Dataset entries
========

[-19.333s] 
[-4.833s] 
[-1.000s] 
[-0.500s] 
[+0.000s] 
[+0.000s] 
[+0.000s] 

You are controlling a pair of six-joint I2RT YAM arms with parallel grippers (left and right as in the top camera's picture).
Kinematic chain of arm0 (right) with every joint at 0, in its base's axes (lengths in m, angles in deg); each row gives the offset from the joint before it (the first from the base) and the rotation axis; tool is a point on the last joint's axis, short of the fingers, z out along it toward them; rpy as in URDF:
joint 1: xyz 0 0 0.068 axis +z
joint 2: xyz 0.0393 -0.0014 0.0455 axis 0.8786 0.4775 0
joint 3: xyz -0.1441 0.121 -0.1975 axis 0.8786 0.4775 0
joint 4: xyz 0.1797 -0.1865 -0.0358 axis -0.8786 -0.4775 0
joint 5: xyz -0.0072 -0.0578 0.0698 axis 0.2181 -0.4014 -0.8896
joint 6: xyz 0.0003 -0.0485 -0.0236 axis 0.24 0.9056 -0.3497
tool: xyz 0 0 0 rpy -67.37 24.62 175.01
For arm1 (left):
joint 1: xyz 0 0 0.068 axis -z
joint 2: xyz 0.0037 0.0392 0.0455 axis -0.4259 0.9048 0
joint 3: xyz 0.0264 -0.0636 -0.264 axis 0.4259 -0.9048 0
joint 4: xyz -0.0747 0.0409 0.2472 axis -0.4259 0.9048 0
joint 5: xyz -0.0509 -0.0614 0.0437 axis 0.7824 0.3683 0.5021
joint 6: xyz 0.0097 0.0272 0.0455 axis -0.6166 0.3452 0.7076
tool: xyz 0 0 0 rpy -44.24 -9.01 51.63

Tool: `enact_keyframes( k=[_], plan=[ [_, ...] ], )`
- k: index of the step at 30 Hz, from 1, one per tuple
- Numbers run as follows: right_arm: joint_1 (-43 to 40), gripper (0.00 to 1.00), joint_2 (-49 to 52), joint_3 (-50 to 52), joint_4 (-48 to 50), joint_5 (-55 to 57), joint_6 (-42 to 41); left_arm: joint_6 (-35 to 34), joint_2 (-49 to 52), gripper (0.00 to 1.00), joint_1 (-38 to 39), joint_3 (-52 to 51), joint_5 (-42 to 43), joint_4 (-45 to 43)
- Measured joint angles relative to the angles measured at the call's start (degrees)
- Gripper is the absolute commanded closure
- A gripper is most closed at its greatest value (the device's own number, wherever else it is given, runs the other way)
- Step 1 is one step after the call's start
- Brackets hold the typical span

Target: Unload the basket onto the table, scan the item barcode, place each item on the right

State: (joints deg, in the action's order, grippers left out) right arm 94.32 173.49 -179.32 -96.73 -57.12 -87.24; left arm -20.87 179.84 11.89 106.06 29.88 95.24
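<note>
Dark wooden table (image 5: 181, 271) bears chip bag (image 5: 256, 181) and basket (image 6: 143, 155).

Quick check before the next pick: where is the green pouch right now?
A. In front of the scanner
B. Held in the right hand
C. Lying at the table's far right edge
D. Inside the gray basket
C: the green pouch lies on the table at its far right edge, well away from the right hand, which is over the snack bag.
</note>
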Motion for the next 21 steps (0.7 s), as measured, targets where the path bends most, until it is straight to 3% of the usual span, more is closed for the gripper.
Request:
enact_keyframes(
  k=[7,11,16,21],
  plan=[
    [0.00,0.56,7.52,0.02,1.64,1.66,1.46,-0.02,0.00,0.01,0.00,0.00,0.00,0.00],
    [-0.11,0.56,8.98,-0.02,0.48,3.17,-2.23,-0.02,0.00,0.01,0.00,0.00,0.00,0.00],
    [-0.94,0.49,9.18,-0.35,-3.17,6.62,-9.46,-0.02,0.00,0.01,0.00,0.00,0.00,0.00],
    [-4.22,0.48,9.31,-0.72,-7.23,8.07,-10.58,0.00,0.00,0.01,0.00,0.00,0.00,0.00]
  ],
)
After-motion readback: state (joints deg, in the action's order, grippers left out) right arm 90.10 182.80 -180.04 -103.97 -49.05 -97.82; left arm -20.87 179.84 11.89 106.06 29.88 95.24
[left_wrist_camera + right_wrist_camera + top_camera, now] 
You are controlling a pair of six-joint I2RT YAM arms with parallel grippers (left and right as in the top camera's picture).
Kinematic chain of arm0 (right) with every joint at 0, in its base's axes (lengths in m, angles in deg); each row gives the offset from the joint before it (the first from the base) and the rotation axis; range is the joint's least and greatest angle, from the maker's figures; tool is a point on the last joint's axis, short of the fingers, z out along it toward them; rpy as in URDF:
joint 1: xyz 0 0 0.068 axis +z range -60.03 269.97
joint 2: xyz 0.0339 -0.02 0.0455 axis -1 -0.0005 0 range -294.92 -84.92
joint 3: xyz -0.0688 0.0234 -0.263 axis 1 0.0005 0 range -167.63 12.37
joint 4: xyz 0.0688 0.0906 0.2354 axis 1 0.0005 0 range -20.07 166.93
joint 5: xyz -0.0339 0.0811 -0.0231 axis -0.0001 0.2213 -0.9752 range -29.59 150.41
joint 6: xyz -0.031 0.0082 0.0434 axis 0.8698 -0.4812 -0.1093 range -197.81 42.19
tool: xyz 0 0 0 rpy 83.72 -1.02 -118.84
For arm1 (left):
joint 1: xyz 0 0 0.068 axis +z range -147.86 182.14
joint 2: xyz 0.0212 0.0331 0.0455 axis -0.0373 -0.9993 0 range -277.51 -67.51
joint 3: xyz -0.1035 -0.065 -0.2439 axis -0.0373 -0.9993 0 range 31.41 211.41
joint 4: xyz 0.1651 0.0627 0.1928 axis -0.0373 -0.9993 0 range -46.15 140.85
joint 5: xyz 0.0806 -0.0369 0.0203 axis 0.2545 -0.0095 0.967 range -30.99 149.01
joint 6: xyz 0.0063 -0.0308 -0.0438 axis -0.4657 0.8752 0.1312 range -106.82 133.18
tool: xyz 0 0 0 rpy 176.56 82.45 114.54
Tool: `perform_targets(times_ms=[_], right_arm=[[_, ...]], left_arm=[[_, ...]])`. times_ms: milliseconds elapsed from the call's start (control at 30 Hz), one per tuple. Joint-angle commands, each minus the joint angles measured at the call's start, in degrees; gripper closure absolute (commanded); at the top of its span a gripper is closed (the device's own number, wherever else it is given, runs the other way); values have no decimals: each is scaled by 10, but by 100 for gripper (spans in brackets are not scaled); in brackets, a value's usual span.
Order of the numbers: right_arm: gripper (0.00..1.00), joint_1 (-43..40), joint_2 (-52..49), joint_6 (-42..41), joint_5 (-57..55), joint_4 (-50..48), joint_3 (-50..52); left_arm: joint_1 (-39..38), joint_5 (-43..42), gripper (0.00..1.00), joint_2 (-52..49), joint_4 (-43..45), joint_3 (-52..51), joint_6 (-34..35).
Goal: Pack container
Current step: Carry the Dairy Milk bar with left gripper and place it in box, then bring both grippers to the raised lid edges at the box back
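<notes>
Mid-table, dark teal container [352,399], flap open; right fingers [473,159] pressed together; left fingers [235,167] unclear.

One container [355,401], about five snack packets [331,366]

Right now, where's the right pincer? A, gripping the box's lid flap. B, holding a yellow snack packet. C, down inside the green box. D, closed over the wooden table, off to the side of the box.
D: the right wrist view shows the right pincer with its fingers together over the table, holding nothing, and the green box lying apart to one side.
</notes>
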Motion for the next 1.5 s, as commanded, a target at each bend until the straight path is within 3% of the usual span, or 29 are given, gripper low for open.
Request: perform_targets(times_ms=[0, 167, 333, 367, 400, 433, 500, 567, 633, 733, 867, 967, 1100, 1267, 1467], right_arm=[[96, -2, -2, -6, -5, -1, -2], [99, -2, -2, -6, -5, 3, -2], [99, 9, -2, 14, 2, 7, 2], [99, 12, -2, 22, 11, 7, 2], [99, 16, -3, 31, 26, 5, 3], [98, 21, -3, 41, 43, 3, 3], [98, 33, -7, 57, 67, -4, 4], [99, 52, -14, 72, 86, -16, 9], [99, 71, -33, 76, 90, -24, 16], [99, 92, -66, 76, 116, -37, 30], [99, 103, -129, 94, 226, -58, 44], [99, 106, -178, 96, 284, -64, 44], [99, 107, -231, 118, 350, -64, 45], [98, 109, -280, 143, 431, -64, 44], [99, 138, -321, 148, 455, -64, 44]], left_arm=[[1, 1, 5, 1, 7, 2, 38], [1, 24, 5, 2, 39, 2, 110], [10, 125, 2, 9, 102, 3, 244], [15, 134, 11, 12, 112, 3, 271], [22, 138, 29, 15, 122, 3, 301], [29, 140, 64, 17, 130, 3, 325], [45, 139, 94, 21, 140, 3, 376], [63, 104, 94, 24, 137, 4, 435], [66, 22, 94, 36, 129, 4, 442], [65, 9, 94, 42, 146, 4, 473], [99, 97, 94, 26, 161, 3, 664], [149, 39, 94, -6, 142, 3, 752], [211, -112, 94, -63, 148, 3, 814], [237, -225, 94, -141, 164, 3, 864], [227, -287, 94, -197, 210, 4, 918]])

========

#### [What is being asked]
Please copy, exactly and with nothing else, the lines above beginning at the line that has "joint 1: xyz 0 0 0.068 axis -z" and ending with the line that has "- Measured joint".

#### [Result of this exercise]
joint 1: xyz 0 0 0.068 axis -z
joint 2: xyz 0.0037 0.0392 0.0455 axis -0.4259 0.9048 0
joint 3: xyz 0.0264 -0.0636 -0.264 axis 0.4259 -0.9048 0
joint 4: xyz -0.0747 0.0409 0.2472 axis -0.4259 0.9048 0
joint 5: xyz -0.0509 -0.0614 0.0437 axis 0.7824 0.3683 0.5021
joint 6: xyz 0.0097 0.0272 0.0455 axis -0.6166 0.3452 0.7076
tool: xyz 0 0 0 rpy -44.24 -9.01 51.63

Tool: `enact_keyframes( k=[_], plan=[ [_, ...] ], )`
- k: index of the step at 30 Hz, from 1, one per tuple
- Numbers run as follows: right_arm: joint_1 (-43 to 40), gripper (0.00 to 1.00), joint_2 (-49 to 52), joint_3 (-50 to 52), joint_4 (-48 to 50), joint_5 (-55 to 57), joint_6 (-42 to 41); left_arm: joint_6 (-35 to 34), joint_2 (-49 to 52), gripper (0.00 to 1.00), joint_1 (-38 to 39), joint_3 (-52 to 51), joint_5 (-42 to 43), joint_4 (-45 to 43)
- Measured joint angles relative to the angles measured at the call's start (degrees)

The answer requires no additions.